Honestly, the problem comes from caring too much about the superficial stuff, versus the really meaningful and important things. The constant obsession about sex, sexuality, and who you’re sexually attracted to lends to really boring conversation and people because guess what – people aren’t just their sex drives and their sexual organs to me. Thankfully, the ones who do constantly focus on the superficial unimportant crap – SJWs and their endless focus on gender, race, sexuality – are very loud and obvious and I can steer clear of them. I seriously DO NOT CARE about your ethnicity, dangle-or-boobs, or boinkchoice, I’m more interested in if ‘you are a jerkass’ or ‘can I actually talk to you without you biting my head off in a giant ragefit of a rant simply because we disagree’?

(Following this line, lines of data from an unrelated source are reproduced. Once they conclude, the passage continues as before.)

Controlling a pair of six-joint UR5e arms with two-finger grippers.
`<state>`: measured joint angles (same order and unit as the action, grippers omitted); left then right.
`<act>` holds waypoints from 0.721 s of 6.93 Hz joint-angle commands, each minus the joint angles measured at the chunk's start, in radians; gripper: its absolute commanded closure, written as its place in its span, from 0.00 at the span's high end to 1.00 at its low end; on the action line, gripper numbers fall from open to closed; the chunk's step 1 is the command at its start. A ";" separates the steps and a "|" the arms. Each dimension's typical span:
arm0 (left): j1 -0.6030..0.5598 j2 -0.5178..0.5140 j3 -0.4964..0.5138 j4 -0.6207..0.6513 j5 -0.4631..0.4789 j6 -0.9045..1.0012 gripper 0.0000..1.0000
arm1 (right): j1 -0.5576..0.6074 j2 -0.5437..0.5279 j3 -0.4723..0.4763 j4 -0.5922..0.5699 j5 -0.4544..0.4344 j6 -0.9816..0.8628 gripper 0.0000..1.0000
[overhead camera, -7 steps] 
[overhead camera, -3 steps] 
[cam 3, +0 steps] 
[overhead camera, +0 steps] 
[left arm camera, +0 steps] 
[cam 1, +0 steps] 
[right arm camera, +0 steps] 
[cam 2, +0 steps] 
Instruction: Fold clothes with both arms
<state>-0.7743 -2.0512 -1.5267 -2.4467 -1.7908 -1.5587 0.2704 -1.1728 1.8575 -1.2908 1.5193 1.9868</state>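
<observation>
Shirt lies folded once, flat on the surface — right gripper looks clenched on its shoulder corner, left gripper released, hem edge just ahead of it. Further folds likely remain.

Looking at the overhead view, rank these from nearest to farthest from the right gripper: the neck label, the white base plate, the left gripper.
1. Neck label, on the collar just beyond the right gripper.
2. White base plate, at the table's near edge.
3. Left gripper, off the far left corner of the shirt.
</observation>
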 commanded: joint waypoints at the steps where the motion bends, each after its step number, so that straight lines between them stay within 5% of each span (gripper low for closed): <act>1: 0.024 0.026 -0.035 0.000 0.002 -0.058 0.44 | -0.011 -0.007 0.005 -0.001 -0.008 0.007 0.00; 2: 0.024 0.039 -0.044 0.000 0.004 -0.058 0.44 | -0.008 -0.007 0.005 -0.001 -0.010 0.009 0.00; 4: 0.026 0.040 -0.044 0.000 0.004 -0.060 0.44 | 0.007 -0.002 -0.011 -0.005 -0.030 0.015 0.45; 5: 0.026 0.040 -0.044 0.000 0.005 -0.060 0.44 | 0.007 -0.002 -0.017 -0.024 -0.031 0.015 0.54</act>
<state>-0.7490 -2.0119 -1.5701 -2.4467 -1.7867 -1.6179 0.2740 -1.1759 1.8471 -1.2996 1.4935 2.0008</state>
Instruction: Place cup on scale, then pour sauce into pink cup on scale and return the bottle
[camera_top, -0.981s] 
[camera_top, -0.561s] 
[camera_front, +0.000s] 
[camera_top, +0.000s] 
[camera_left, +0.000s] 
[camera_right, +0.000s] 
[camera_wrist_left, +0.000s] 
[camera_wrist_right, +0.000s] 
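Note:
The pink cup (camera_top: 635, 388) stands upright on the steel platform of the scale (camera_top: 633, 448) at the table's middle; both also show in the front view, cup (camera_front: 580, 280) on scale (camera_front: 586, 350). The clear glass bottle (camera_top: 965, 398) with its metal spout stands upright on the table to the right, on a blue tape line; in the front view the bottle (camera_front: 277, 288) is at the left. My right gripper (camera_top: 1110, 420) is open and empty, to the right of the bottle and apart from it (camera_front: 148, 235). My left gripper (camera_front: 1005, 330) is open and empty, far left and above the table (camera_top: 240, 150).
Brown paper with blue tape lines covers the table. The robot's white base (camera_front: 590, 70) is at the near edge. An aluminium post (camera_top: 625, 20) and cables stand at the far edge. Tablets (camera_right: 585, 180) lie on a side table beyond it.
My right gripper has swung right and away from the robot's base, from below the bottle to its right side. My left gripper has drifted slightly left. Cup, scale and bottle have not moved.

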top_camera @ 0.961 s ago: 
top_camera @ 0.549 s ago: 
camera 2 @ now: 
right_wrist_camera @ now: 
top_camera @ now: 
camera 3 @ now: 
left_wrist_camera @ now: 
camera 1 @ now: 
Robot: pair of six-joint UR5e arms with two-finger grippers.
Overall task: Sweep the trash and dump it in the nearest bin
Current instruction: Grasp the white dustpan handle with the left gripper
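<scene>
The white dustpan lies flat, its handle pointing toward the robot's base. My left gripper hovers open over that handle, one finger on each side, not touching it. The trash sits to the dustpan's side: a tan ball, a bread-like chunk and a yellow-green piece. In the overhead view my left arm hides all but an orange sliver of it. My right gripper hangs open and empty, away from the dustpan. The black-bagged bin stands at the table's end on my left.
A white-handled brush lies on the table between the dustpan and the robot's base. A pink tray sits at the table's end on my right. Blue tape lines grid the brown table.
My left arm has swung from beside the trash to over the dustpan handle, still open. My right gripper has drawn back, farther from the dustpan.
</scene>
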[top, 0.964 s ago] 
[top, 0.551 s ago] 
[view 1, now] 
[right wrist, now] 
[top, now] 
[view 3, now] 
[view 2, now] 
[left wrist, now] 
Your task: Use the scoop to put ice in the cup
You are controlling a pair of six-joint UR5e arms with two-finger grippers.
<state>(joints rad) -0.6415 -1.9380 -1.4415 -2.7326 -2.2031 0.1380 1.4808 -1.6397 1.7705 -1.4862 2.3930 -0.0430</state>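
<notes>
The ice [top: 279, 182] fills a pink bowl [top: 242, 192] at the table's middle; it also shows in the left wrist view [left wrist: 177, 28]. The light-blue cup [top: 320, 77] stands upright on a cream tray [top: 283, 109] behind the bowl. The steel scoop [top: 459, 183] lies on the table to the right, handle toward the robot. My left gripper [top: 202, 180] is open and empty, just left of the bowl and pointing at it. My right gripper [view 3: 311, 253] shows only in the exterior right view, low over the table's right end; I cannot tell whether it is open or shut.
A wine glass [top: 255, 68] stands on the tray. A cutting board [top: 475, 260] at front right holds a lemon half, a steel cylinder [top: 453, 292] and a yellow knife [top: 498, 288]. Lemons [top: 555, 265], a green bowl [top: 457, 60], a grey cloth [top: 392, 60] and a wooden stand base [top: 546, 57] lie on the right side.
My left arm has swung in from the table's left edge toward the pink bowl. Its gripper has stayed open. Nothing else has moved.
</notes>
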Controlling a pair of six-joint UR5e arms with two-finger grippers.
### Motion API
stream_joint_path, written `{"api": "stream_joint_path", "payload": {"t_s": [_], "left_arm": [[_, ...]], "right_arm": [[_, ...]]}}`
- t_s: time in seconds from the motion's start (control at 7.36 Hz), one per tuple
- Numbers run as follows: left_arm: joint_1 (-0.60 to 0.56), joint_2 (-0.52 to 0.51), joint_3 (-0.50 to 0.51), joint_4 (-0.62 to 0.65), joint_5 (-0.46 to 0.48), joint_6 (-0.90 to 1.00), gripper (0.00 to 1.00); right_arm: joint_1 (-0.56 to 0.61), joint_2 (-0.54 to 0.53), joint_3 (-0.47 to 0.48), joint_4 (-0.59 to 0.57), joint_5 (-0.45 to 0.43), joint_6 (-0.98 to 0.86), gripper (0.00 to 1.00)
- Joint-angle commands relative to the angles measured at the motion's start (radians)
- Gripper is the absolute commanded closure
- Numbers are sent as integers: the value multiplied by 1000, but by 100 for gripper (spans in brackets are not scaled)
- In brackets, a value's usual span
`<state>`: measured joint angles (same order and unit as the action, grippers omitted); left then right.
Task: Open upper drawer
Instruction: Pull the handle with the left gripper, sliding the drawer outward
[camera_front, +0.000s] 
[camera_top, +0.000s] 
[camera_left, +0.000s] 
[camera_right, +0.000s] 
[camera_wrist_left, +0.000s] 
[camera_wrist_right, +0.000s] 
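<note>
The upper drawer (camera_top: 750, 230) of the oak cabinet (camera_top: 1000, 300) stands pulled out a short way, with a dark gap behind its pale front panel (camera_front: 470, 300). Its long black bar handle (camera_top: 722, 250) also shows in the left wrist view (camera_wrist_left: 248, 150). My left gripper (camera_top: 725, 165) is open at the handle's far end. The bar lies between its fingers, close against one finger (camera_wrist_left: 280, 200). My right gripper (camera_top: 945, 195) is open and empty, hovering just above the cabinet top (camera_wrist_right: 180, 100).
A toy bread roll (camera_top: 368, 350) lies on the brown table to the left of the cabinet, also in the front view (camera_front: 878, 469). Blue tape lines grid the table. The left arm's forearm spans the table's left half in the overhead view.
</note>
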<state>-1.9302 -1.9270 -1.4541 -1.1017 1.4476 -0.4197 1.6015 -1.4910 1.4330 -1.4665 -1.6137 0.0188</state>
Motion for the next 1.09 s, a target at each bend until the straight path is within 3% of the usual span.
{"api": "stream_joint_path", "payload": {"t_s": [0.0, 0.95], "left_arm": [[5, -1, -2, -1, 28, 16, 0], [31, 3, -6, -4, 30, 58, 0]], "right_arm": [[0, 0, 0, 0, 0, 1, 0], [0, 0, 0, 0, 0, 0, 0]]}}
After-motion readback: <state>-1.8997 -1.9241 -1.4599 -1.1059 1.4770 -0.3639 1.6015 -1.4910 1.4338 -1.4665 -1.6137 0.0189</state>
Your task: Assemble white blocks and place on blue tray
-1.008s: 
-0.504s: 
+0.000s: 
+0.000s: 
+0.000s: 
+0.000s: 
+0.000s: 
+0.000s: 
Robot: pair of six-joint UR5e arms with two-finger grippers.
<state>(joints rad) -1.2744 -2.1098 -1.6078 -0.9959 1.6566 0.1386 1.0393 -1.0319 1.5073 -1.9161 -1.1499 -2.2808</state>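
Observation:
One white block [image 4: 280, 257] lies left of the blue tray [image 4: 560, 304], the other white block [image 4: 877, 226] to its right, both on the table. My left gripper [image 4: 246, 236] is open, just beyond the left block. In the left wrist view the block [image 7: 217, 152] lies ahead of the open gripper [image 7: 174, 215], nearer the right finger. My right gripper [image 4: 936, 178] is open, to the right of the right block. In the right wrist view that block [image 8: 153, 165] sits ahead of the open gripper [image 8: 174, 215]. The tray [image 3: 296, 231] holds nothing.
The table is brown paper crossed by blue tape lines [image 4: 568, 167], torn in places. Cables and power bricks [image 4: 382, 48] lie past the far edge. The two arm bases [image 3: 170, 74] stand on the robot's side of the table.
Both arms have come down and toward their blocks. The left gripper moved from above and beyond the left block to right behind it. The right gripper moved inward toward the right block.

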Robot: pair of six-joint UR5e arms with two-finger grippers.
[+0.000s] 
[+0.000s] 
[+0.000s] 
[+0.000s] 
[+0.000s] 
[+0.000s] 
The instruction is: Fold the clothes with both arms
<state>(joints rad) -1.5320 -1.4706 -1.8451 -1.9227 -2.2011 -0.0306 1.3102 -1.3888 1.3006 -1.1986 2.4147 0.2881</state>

I’m not the only one baffled by this.

http://prosebeforehohos.com/2014/12/10/on-diversity/

Seriously, the people who whine and cry about their hurt feels are not new. I leave you with the wonderful Ray Bradbury’s words on that.

http://www.rjgeib.com/thoughts/451/451.html

The point is obvious. There is more than one way to burn a book. And the world is full of people running about with lit matches. Every minority, be it Baptist / Unitarian, Irish / Italian / Octogenarian / Zen Buddhist, Zionist/Seventh-day Adventist, Women’s Lib/Republican, Mattachine/FourSquareGospel feel it has the will, the right, the duty to douse the kerosene, light the fuse. Every dimwit editor who sees himself as the source of all dreary blanc-mange plain porridge unleavened literature, licks his guillotine and eyes the neck of any author who dares to speak above a whisper or write above a nursery rhyme.

      Fire-Captain Beatty, in my novel Fahrenheit 451, described how the books were burned first by the minorities, each ripping a page or a paragraph from the book, then that, until the day came when the books were empty and the minds shut and the library closed forever.

      “Shut the door, they’re coming through the window, shut the window, they’re coming through the door,” are the words to an old song. They fit my lifestyle with newly arriving butcher/censors every month. Only six months ago, I discovered that, over the years, some cubby-hole editors at Ballantine Books, fearful of contaminating the young, had, bit by bit, censored some 75 separate sections from the novel. Students, reading the novel which, after all, deals with the censorship and book-burning in the future, wrote to tell me of this exquisite irony. Judy-Lynn Del Rey, one of the new Ballantine editors, is having the entire book reset and republished this summer with all the damns and hells back in place.